Photographer and author Stanton returns with a companion volume to Humans of New York (2013), this one with similarly affecting photographs of New Yorkers but also with some tales from his subjects’ mouths.
Readers of the first volume—and followers of the related site on Facebook and elsewhere—will feel immediately at home. The author has continued to photograph the human zoo: folks out in the streets and in the parks, in moods ranging from parade-happy to deep despair. He includes one running feature—“Today in Microfashion,” which shows images of little children dressed up in various arresting ways. He also provides some juxtapositions, images and/or stories that are related somehow. These range from surprising to forced to barely tolerable.
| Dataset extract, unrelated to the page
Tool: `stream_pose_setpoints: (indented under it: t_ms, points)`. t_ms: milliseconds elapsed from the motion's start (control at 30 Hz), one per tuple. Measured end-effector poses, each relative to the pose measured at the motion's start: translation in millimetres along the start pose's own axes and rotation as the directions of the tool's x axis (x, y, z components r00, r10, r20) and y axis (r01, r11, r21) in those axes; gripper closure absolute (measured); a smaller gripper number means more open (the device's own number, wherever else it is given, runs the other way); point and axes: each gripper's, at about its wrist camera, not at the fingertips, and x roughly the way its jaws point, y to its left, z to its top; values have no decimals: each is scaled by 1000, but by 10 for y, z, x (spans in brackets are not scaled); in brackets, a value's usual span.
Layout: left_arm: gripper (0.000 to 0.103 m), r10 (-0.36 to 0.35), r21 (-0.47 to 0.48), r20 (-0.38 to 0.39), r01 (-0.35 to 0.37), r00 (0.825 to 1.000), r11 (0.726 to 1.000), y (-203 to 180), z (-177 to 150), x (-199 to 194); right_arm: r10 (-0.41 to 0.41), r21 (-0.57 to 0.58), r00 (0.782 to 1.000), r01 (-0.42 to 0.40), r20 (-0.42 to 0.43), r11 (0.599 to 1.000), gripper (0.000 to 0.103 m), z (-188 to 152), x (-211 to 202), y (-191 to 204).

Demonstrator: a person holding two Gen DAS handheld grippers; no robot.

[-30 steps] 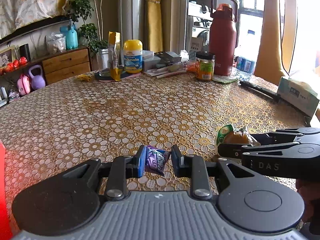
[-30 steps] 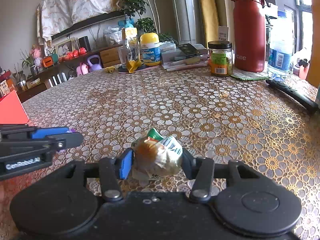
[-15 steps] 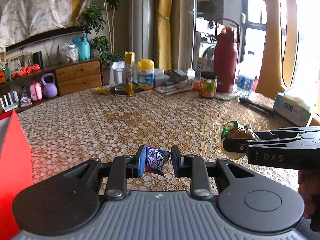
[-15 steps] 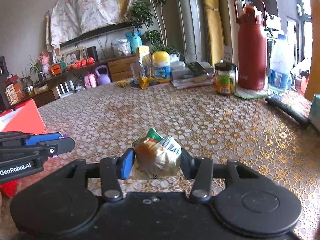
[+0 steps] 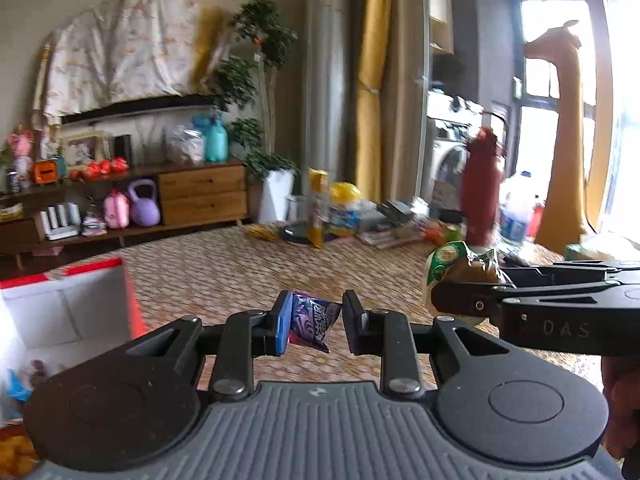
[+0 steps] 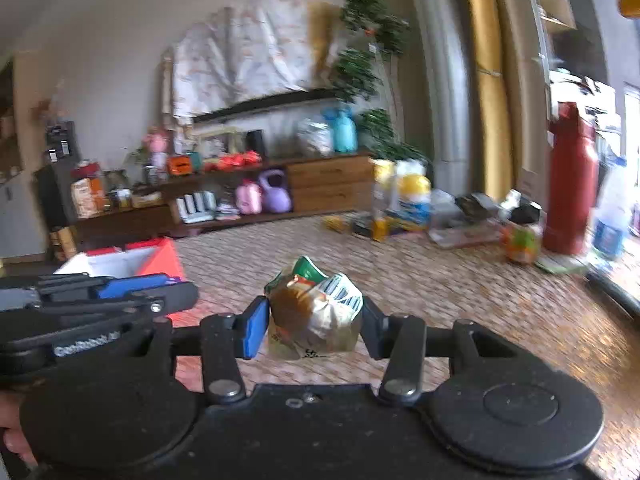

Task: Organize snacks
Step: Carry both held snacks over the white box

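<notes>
My left gripper (image 5: 314, 326) is shut on a small purple snack packet (image 5: 314, 322), held up above the patterned table (image 5: 224, 264). My right gripper (image 6: 314, 320) is shut on a crumpled clear packet with a brown snack and green label (image 6: 314, 312); that packet (image 5: 460, 270) also shows at the right of the left wrist view. A red box with a white lining (image 5: 60, 316) stands at the left, with some snacks inside; the same red box (image 6: 136, 260) sits behind the left gripper (image 6: 176, 294) in the right wrist view.
At the table's far side stand a yellow-capped jar (image 5: 344, 208), a yellow snack bag (image 5: 316, 208), a dark red bottle (image 5: 480, 196), a small jar (image 6: 520, 240) and flat items. A sideboard with kettlebells (image 5: 144, 208) lines the wall.
Both grippers rose with their packets still held and swung left. The red box came into view at the left and the table now lies lower in both views.
</notes>
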Motion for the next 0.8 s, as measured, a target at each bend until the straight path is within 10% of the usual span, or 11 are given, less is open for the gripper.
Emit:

One shows a man with a cat on his head and a woman with a large flowered headpiece, another a construction worker proud of his body and, on the facing page, a man in a wheelchair. The emotions course along the entire continuum of human passion: love, broken love, elation, depression, playfulness, argumentativeness, madness, arrogance, humility, pride, frustration, and confusion. We see varieties of the human costume, as well, from formalwear to homeless-wear. A few celebrities appear, President Barack Obama among them. The “stories” range from single-sentence comments and quips and complaints to more lengthy tales (none longer than a couple of pages). People talk about abusive parents, exes, struggles to succeed, addiction and recovery, dramatic failures, and lifelong happiness. Some deliver minirants (a neuroscientist is especially curmudgeonly), and the children often provide the most (often unintended) humor. One little boy with a fishing pole talks about a monster fish. Toward the end, the images seem to lead us toward hope. But then…a final photograph turns the light out once again.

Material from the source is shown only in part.